:: Input records
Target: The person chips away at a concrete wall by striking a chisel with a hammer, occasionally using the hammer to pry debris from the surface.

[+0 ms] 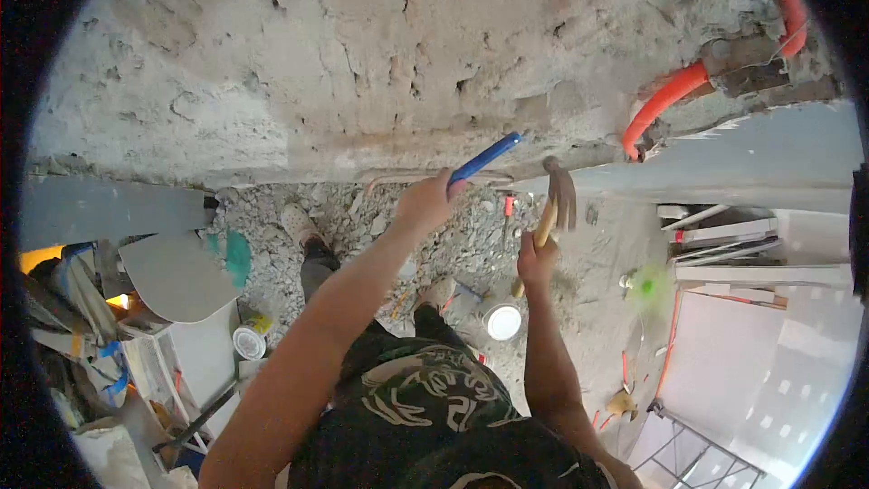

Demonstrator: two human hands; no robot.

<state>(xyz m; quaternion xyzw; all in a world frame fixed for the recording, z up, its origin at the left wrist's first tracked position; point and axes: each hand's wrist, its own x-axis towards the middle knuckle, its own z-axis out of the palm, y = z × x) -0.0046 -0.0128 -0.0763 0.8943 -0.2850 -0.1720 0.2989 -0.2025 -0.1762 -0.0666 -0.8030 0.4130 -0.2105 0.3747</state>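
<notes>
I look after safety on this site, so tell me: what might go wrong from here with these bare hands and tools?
If the hammer in the right hand is swung at the blue tool, a glancing blow might catch the bare left hand gripping it. The shoes are among loose rubble, so footing may slip. A stray strike to the right might damage the orange conduit.

Left hand (427,206) and right hand (538,261) closed at arm's length, left farther forward
</notes>
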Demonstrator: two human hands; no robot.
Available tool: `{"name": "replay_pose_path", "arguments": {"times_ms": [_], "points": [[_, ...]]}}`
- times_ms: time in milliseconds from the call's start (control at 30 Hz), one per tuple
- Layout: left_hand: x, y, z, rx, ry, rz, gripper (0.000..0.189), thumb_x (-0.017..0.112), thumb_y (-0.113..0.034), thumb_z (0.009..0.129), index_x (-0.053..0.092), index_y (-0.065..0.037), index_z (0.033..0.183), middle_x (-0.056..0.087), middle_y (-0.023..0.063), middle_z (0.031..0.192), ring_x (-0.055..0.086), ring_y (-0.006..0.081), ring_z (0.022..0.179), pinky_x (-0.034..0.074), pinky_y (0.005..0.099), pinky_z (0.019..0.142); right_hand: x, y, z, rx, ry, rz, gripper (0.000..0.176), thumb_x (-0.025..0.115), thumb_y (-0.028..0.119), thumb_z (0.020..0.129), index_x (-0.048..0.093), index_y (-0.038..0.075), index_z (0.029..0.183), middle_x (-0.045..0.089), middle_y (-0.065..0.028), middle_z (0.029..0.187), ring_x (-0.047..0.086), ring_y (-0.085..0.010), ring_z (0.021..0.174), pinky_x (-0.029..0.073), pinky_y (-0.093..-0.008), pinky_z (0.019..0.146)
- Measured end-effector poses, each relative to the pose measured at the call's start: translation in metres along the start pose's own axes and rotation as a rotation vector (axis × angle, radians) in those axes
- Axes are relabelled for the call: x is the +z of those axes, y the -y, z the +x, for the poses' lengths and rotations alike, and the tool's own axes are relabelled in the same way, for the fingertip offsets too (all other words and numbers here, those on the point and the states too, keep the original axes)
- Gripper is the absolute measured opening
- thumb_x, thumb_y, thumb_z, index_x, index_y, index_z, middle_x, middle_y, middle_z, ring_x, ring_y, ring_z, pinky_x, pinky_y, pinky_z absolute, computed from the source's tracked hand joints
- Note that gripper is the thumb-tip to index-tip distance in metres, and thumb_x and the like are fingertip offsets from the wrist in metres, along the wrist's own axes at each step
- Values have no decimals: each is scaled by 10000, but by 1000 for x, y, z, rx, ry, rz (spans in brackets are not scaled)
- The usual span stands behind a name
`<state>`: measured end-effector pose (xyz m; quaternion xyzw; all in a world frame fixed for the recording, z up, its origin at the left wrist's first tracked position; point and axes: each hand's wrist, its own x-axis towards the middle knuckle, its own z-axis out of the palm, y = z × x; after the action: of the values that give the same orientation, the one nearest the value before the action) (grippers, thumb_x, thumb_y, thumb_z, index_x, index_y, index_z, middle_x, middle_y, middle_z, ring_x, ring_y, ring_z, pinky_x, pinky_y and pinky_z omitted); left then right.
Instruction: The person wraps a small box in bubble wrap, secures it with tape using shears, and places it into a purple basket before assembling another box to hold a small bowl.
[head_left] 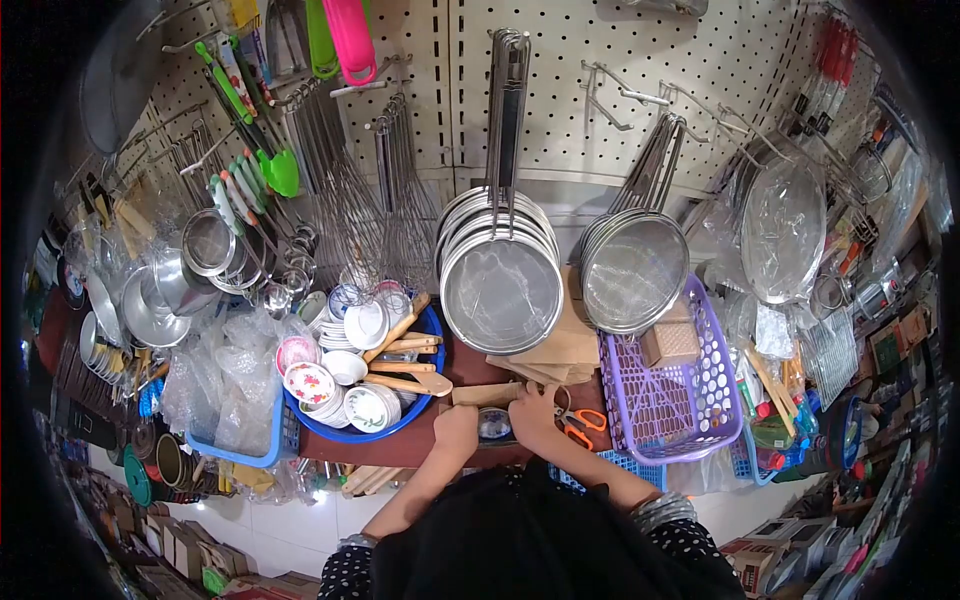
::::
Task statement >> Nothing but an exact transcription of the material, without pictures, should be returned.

Answer to this problem >>
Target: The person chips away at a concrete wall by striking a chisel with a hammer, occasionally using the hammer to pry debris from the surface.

[+0 ms] 

Demonstrator: two human hands; no robot.

<state>(xyz m; quaternion xyzw; all in a world frame fixed for the recording, z up, its origin at the left wrist's first tracked position; point and axes: each hand's wrist, its own x-axis towards the middle knuckle, its own z-axis out of the palm, y = z × x) -0.0046 -0.0128 -0.0763 0.8943 -0.2850 -0.1720 0.2989 -0.2025 -0.1762 -0.0666 -0.8030 0.4130 -0.2105 0.3747</state>
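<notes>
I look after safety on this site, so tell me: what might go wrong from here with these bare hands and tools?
If the hammer in the right hand is swung at the blue tool, a glancing blow might catch the bare left hand gripping it. The shoes are among loose rubble, so footing may slip. A stray strike to the right might damage the orange conduit.

Left hand (427,206) and right hand (538,261) closed at arm's length, left farther forward
</notes>
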Demonstrator: two human hands; no robot.
Available tool: `{"name": "replay_pose_path", "arguments": {"times_ms": [_], "points": [[_, ...]]}}`
- times_ms: time in milliseconds from the call's start (control at 30 Hz), one per tuple
- Layout: left_hand: x, y, z, rx, ry, rz, gripper (0.000..0.189), thumb_x (-0.017..0.112), thumb_y (-0.113..0.034), thumb_z (0.009..0.129), index_x (-0.053..0.092), index_y (-0.065..0.037), index_z (0.033..0.183), middle_x (-0.056..0.087), middle_y (-0.023..0.063), middle_z (0.031..0.192), ring_x (-0.055..0.086), ring_y (-0.006..0.081), ring_z (0.022..0.179), pinky_x (-0.034..0.074), pinky_y (0.005..0.099), pinky_z (0.019..0.142); right_hand: x, y, z, rx, ry, rz, gripper (0.000..0.176), thumb_x (-0.025..0.115), thumb_y (-0.028..0.119), thumb_z (0.020..0.129), index_x (-0.048..0.093), index_y (-0.038..0.075), index_z (0.029..0.183), middle_x (-0.045..0.089), middle_y (-0.065..0.028), middle_z (0.029..0.187), ring_x (-0.047..0.086), ring_y (-0.085..0.010), ring_z (0.021..0.174), pinky_x (-0.029..0.073), pinky_y (-0.093..-0.008), pinky_z (0.019..0.146)
- Measured end-effector poses, each relative to the pose measured at the call's start: translation in metres along the start pose's own axes and rotation as a rotation vector (axis × angle, radians) in those axes
- Axes are relabelled for the call: x is the +z of those axes, y the -y, z the +x, for the poses' lengths and rotations alike, and the tool's own axes are relabelled in the same way, for the fingertip offsets too (all other words and numbers here, those on the point and the states too, keep the original axes)
- Gripper is the absolute measured opening
- thumb_x, thumb_y, thumb_z, index_x, index_y, index_z, middle_x, middle_y, middle_z, ring_x, ring_y, ring_z, pinky_x, pinky_y, pinky_z absolute, computed from the source's tracked hand joints
- Note that gripper is the thumb-tip to index-tip distance in metres, and thumb_x and the like are fingertip offsets from the wrist in metres, along the wrist's own axes at each step
- Values have no decimals: each is scaled by 10000, but by 1000 for x, y, z, rx, ry, rz (spans in brackets are not scaled)
- The usual span stands behind a name
`<state>`: measured end-effector pose (xyz m; quaternion xyzw; all in a world frame fixed for the recording, z up, its origin at the left wrist's first tracked position; point and axes: each hand's wrist, its own x-axis towards the middle knuckle, its own z-axis out of the palm, y = z × x; after the action: of the values that give the same orientation, the one nearest the value before the action) (grippers, thumb_x, thumb_y, thumb_z, index_x, index_y, index_z, middle_x, middle_y, middle_z, ring_x, ring_y, ring_z, pinky_x, pinky_y and pinky_z omitted); left then right.
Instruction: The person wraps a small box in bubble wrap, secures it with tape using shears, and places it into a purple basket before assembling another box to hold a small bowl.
[head_left] 

No further output is needed here.